Cost-minimized combinations of wind power, solar power and electrochemical storage, powering the grid up to 99.9% of the time
AbstractWe model many combinations of renewable electricity sources (inland wind, offshore wind, and photovoltaics) with electrochemical storage (batteries and fuel cells), incorporated into a large grid system (72 GW). The purpose is twofold: 1) although a single renewable generator at one site produces intermittent power, we seek combinations of diverse renewables at diverse sites, with storage, that are not intermittent and satisfy need a given fraction of hours. And 2) we seek minimal cost, calculating true cost of electricity without subsidies and with inclusion of external costs. Our model evaluated over 28 billion combinations of renewables and storage, each tested over 35,040 h (four years) of load and weather data. We find that the least cost solutions yield seemingly-excessive generation capacity—at times, almost three times the electricity needed to meet electrical load. This is because diverse renewable generation and the excess capacity together meet electric load with less storage, lowering total system cost. At 2030 technology costs and with excess electricity displacing natural gas, we find that the electric system can be powered 90%–99.9% of hours entirely on renewable electricity, at costs comparable to today's—but only if we optimize the mix of generation and storage technologies.
Highlights
► We modeled wind, solar, and storage to meet demand for 1/5 of the USA electric grid.

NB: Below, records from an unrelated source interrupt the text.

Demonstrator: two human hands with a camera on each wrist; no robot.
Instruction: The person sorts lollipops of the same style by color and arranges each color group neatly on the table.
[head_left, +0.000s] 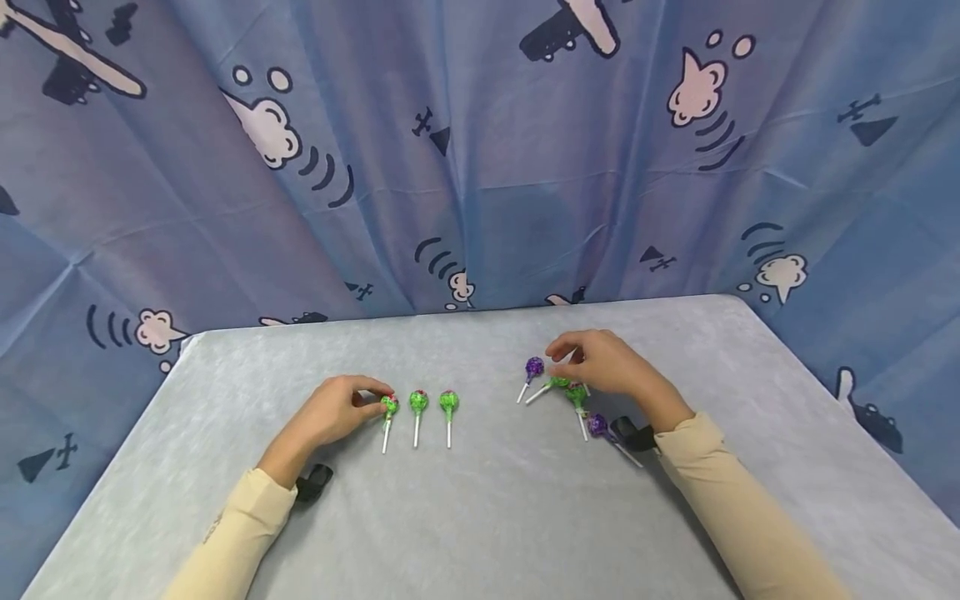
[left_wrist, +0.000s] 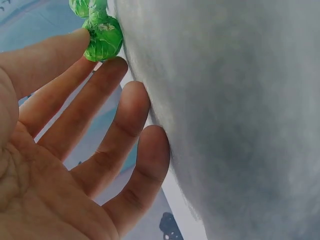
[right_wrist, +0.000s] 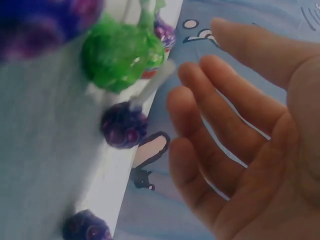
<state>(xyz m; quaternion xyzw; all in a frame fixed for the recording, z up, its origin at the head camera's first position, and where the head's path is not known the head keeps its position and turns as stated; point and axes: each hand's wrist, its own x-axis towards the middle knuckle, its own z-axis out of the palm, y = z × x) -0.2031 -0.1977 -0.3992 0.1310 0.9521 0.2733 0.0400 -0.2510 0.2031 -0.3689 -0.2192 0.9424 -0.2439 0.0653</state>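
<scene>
In the head view, three green-wrapped lollipops stand in a row on the left, sticks toward me. My left hand (head_left: 330,412) pinches the head of the leftmost green lollipop (head_left: 389,405) between thumb and finger; the left wrist view shows its green wrapper (left_wrist: 105,39) at the thumb tip. The middle green lollipop (head_left: 418,402) and the right one (head_left: 448,402) lie beside it. Over a loose group on the right hovers my right hand (head_left: 600,362), fingers loosely bent, holding nothing in the right wrist view. Under and around it lie green lollipops (head_left: 576,395) and purple lollipops (head_left: 534,367).
A pale cloth-covered table (head_left: 480,517) carries everything. Behind it hangs a blue curtain (head_left: 510,217) with airplane and cloud prints. Another purple lollipop (head_left: 597,425) lies next to the black camera strap (head_left: 632,433) on my right wrist.
</scene>
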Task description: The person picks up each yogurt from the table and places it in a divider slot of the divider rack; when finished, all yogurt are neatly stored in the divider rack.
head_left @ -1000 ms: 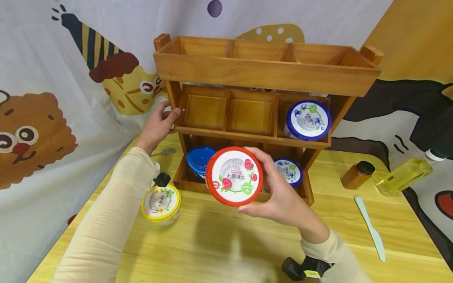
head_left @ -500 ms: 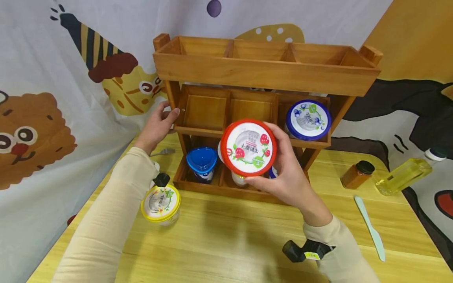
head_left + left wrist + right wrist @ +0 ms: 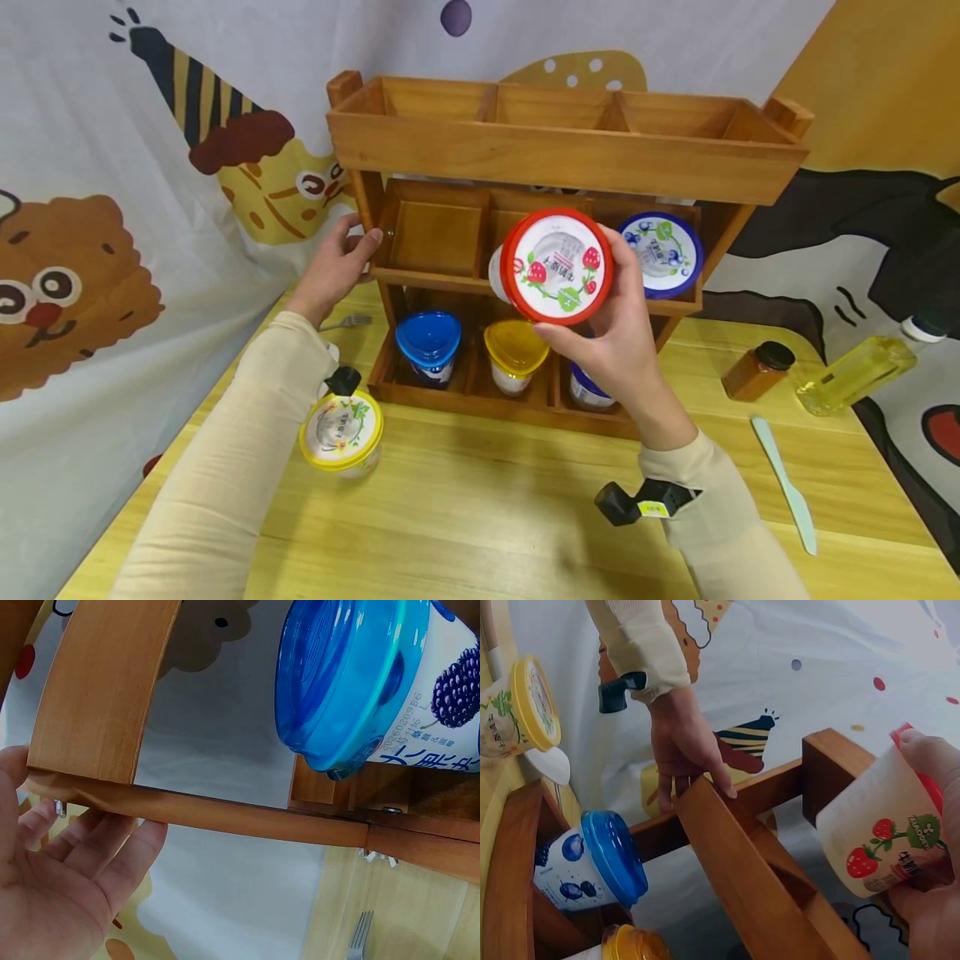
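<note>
In the head view my right hand (image 3: 626,342) grips a strawberry tub (image 3: 558,267) with a red rim, held in front of the middle shelf of a wooden rack (image 3: 562,158). Its thumb and fingers are on opposite sides of the tub, as the right wrist view shows for this tub (image 3: 881,836). My left hand (image 3: 335,265) holds the rack's left side post at the middle shelf; in the left wrist view the fingers (image 3: 135,859) lie along the post (image 3: 225,814). A blueberry tub (image 3: 666,254) sits in that shelf's right compartment.
The lower shelf holds a blue-lidded cup (image 3: 429,342), a yellow-lidded cup (image 3: 516,350) and a blue-rimmed tub (image 3: 588,392). A yellow-rimmed tub (image 3: 341,429) stands at left, near a fork (image 3: 348,322). On the right are a jar (image 3: 759,371), an oil bottle (image 3: 858,375) and a pale spreader (image 3: 786,487).
My right hand has carried the strawberry tub up and to the right, from before the lower shelf to before the middle one, uncovering the yellow-lidded cup. The left hand stays put.
</note>
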Demonstrator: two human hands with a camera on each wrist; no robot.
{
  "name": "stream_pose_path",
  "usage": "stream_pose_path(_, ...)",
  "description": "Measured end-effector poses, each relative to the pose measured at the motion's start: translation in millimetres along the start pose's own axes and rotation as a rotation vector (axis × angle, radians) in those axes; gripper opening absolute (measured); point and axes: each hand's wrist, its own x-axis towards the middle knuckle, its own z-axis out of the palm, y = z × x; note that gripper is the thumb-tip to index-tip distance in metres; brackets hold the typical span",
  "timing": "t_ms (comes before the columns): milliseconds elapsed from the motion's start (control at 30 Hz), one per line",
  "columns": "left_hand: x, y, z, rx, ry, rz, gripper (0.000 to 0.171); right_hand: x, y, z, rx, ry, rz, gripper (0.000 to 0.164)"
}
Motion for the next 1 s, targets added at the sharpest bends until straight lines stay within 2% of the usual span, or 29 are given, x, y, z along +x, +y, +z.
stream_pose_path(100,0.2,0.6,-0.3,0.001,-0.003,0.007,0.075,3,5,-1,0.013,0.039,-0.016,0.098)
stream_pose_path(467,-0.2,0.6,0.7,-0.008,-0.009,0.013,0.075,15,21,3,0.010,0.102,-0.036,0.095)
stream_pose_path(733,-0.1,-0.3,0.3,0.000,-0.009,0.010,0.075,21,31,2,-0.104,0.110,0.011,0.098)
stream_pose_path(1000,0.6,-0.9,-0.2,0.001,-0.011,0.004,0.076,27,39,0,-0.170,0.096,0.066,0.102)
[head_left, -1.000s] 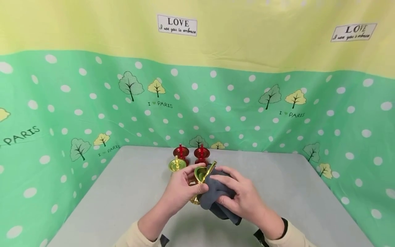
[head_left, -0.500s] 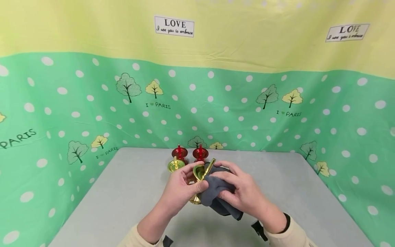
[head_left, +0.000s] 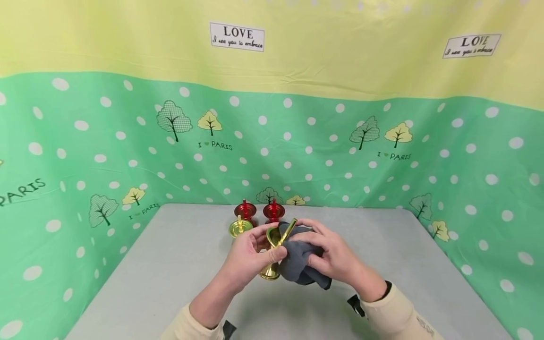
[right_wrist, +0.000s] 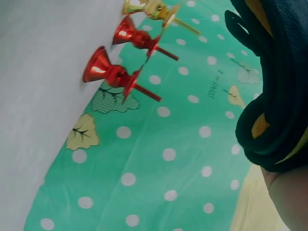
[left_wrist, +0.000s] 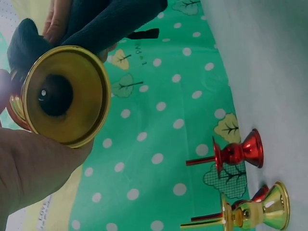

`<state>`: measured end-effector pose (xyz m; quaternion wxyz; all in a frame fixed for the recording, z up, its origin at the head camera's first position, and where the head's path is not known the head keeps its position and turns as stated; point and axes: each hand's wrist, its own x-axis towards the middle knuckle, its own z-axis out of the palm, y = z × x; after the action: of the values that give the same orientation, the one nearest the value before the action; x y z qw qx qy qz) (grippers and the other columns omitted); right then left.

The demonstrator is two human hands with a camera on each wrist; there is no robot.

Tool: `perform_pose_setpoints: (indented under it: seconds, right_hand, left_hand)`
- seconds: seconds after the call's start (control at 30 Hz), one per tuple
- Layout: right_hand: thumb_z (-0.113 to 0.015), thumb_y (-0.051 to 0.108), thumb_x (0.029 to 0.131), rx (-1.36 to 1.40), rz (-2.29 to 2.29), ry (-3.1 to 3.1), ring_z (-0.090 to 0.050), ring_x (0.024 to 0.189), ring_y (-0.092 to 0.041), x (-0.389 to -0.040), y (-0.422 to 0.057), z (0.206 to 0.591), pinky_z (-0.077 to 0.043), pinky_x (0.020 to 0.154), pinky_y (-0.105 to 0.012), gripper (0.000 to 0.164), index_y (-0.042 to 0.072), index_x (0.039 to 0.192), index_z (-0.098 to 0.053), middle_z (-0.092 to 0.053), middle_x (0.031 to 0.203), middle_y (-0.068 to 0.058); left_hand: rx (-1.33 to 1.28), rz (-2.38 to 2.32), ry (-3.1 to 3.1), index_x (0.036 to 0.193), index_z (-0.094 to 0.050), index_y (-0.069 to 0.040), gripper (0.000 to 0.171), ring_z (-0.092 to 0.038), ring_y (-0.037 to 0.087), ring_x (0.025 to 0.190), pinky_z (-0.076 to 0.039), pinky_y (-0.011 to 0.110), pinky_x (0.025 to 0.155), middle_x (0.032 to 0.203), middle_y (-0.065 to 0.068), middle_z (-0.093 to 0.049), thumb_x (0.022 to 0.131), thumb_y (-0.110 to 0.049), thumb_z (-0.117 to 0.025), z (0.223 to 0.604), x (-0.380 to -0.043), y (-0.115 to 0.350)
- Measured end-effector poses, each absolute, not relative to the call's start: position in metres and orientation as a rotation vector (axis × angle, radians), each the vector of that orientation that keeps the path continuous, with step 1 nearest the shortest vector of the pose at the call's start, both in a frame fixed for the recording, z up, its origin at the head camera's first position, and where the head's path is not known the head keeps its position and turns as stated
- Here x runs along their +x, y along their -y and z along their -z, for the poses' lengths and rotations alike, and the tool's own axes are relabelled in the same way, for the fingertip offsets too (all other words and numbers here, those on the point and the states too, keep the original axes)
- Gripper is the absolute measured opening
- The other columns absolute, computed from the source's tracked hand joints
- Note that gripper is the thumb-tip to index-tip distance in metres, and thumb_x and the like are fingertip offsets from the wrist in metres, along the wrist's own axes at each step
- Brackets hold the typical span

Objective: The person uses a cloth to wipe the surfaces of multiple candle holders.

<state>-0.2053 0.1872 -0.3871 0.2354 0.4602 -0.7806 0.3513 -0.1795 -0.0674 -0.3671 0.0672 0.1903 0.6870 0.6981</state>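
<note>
1. L hand (head_left: 250, 258): fingers clamped round held gold holder (head_left: 274, 234); thumb on near side, others behind.
2. Held gold holder: lifted off counter (head_left: 178, 264), btwn both hands, low center of head view. Tilted, spike pointing up & to R, wide foot at bottom.
3. L wrist cam: its hollow foot faces lens; round rim, dk spot inside.
4. R hand (head_left: 337, 257): fingers clamped on dk gray cloth (head_left: 301, 257), thumb on near side, others over top. Cloth bunched, loose folds hang below.
5. Cloth touches R side of held gold holder, covering part of it in head view.
6. Other gold holder (head_left: 240, 227): upright on counter just beyond L hand, which hides its lower part in head view.
7. L red holder (head_left: 245, 210) & R red holder (head_left: 274, 212): upright near back edge, side by side, apart; L one just behind other gold holder.
8. Backdrop (head_left: 255, 127): green w/ white dots, trees, "PARIS" txt; yellow up top w/ 2 "LOVE" labels.
9. Cream sleeves (head_left: 388, 309); blk band at R wrist.
</note>
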Motion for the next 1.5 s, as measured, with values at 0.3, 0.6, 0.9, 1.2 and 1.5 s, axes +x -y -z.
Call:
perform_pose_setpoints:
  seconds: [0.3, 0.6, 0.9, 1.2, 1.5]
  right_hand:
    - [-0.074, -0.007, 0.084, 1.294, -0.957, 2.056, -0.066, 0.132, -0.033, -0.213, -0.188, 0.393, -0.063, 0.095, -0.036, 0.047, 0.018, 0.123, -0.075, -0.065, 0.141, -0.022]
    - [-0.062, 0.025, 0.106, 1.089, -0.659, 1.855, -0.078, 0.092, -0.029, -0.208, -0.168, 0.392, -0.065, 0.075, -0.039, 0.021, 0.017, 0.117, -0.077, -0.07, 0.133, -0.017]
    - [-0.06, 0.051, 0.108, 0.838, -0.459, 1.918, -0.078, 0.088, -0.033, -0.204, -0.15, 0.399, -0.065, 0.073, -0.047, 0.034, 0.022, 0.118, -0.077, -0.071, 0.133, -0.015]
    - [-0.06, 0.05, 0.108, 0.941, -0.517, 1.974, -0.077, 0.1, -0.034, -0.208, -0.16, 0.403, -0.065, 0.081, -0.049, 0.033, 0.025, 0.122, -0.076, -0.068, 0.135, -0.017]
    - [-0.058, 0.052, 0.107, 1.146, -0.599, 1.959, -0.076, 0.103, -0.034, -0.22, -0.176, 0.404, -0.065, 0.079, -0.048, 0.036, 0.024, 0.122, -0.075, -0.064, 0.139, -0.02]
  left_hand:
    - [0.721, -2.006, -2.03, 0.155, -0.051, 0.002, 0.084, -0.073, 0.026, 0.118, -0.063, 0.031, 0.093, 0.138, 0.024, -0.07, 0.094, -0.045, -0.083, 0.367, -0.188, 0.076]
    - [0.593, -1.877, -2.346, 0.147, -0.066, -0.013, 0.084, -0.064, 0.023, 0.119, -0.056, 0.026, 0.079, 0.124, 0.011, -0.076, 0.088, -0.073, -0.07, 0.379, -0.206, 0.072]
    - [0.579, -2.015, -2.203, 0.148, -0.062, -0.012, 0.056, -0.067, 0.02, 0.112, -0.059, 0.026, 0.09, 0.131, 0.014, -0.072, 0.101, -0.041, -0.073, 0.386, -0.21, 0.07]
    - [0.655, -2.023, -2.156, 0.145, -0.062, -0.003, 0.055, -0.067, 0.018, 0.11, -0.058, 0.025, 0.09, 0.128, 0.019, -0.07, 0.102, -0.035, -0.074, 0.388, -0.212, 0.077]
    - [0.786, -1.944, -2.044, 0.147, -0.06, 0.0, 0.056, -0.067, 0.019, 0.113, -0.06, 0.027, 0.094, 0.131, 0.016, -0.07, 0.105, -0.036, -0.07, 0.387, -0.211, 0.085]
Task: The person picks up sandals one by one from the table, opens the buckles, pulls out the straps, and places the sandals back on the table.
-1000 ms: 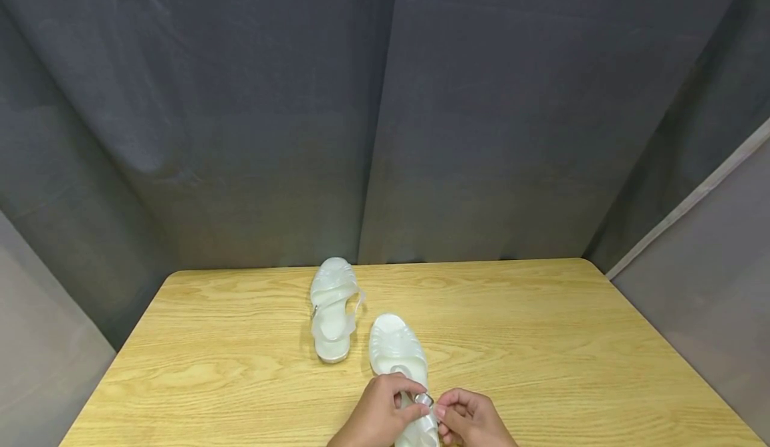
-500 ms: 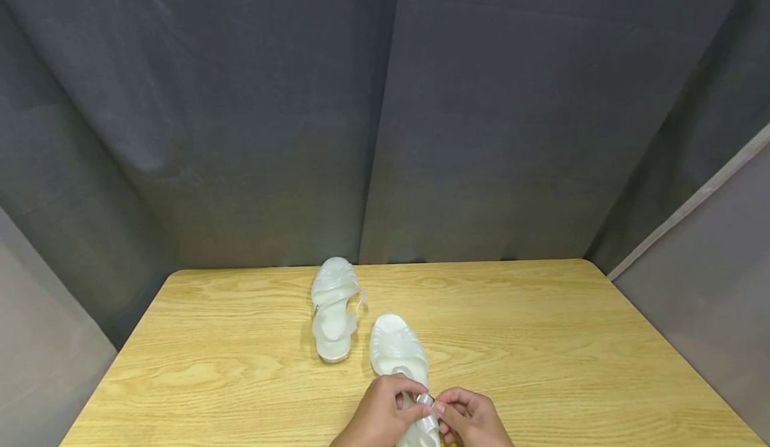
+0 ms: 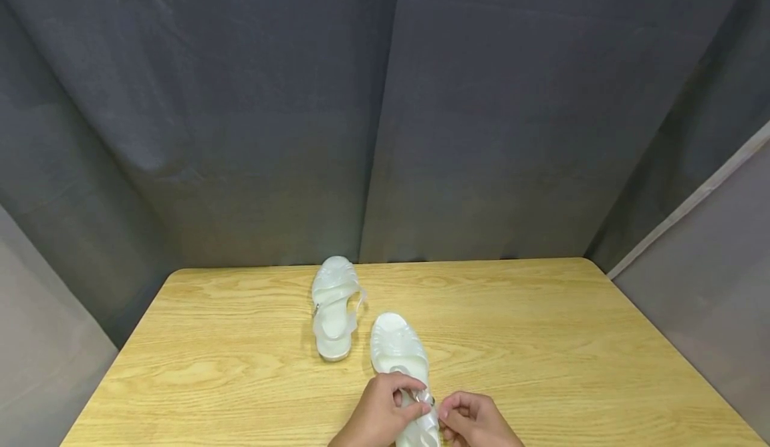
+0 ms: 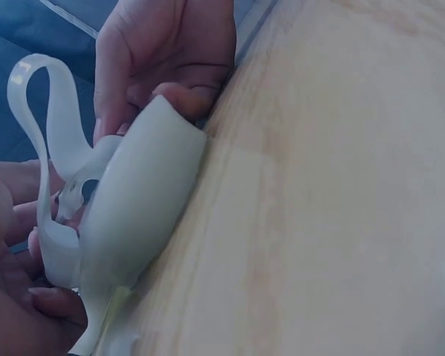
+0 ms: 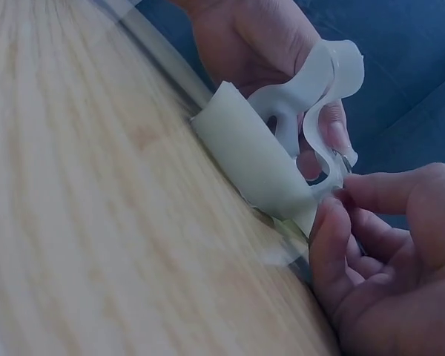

► 28 billion combinations of wind, solar and storage were run, seeking least-cost.
► Least-cost combinations have excess generation (3× load), thus require less storage.
► 99.9% of hours of load can be met by renewables with only 9–72 h of storage. ► At 2030 technology costs, 90% of load hours are met at electric costs below today's.
Keywords
Variable generation;
Renewable energy;
Electrochemical storage;
High-penetration renewables
1. Introduction
What would the electric system look like if based primarily on renewable energy sources whose output varies with weather and sunlight? Today's electric system strives to meet three requirements: very high reliability, low cost [1], and, increasingly since the 1970s, reduced environmental impacts. Due to the design constraints of both climate mitigation and fossil fuel depletion, the possibility of an electric system based primarily on renewable energy is drawing increased attention from analysts. Several studies (reviewed below) have shown that the solar resource, and the wind resource, are each alone sufficient to power all humankind's energy needs. Renewable energy will not be limited by resources; on the contrary, the below-cited resource studies show that a shift to renewable power will increase the energy available to humanity. But how reliable, and how costly, will be an electric system reliant on renewable energy? The common view is that a high fraction of renewable power generation would be costly, and would either often leave us in the dark or would require massive electrical storage.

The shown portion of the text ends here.